Fundamental Modules for Statistical Modelling¶

Feng Li

School of Statistics and Mathematics

Central University of Finance and Economics

feng.li@cufe.edu.cn

https://feng.li/python

Install different version of Python modules¶

  • What if you want to install an application and leave it be? If an application works, any change in its libraries or the versions of those libraries can break the application. Also, what if you can’t install packages into the global site-packages directory, due to not having permissions to change the host python environment?

  • Sometimes it is useful to have different versions of Python modules installed at different places.

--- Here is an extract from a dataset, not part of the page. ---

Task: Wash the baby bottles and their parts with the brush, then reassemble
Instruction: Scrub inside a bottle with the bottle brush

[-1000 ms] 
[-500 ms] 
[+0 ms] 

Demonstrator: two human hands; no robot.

A quick solution is to install Python packages at current working directory.

In [19]:
! pip3 install pandas==1.2.1 -I -t .
Looking in indexes: https://mirrors.163.com/pypi/simple/
Collecting pandas==1.2.1
  Using cached https://mirrors.163.com/pypi/packages/c9/56/f415b4148622f469263ad2ece8bdf757972e94ffc97cb750dd8b79b04d43/pandas-1.2.1-cp39-cp39-manylinux1_x86_64.whl (9.7 MB)
Collecting pytz>=2017.3
  Using cached https://mirrors.163.com/pypi/packages/70/94/784178ca5dd892a98f113cdd923372024dc04b8d40abe77ca76b5fb90ca6/pytz-2021.1-py2.py3-none-any.whl (510 kB)
Collecting numpy>=1.16.5
  Using cached https://mirrors.163.com/pypi/packages/7a/4c/dd00ce768b0f0f7de5c486cbd9f5b922bc3af2f3a5da30121d7f7dc03130/numpy-1.21.2-cp39-cp39-manylinux_2_12_x86_64.manylinux2010_x86_64.whl (15.8 MB)
Collecting python-dateutil>=2.7.3
  Using cached https://mirrors.163.com/pypi/packages/d4/70/d60450c3dd48ef87586924207ae8907090de0b306af2bce5d134d78615cb/python_dateutil-2.8.1-py2.py3-none-any.whl (227 kB)
Collecting six>=1.5
  Using cached https://mirrors.163.com/pypi/packages/ee/ff/48bde5c0f013094d729fe4b0316ba2a24774b3ff1c52d924a8a4cb04078a/six-1.15.0-py2.py3-none-any.whl (10 kB)
Installing collected packages: six, pytz, python-dateutil, numpy, pandas
Successfully installed numpy-1.21.2 pandas-1.2.1 python-dateutil-2.8.1 pytz-2021.1 six-1.15.0
In [21]:
import pandas
pandas.__version__
Out[21]:
'1.2.1'
  • In all these cases, virtualenv can also help you. It creates an environment that has its own installation directories, that doesn’t share libraries with other virtualenv environments (and optionally doesn’t access the globally installed libraries either).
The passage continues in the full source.